Attendees at the Annual Meet Conference heard from three expert panelists March 7 as they held a “deep dive” into the livestock and meat market and landscape. 

Steve Meyer, economist, Partners for Production Agriculture; CattleFax CEO Randy Blach; and Paul Aho, economist and consultant, Poultry Perspective, took the stage to offer a better understanding of market conditions and how they will affect the protein businesses in the coming year.

Q: Are there worries about African swine fever in the U.S. wild hog population, and would this present a risk to the domestic pig herd?

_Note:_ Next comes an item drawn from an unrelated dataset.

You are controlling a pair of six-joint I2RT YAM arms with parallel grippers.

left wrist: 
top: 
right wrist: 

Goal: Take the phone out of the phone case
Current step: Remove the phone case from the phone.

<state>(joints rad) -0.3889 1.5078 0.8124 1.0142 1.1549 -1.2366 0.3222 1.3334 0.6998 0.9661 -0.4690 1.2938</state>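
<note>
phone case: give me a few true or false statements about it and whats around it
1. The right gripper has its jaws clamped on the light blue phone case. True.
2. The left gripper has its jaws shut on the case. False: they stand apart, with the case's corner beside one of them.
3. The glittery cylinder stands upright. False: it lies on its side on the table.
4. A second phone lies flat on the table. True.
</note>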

A: There are worries, as the U.S. has a huge population of feral pigs. If the virus got into those animals, there would be some risk, even though most commercial production is in facilities that are easily separable from wild pig populations. That’s why it’s important to stop this virus at the port, at the airport, at the border. Although ASF is not easily transmissible, it’s “just absolutely deadly when it comes.” The U.S. government has put more resources into disease interdiction at U.S. ports and airports.

Q: Could you share your perspective on organic corn and soybeans supply and demand? And what does the market forecast situation look like? 

A: Last year, the Mexican government stated they would no longer import corn if it wasn’t GMO free. It had to backpedal very quickly. Mexico relies on U.S. grain production for its livestock industry and couldn’t sustain trying to separate GMO corn out of the supply.

The acreage of organic corn and soybeans is still very small. The panel said there are higher value uses for organic grains, such as feeding dairy cattle or poultry, where the conversion is better. 

There is a small part of the consumer segment willing to pay for organic, but the economic signal has to be there to provide more organic grains and more organic animal protein. It is a niche market.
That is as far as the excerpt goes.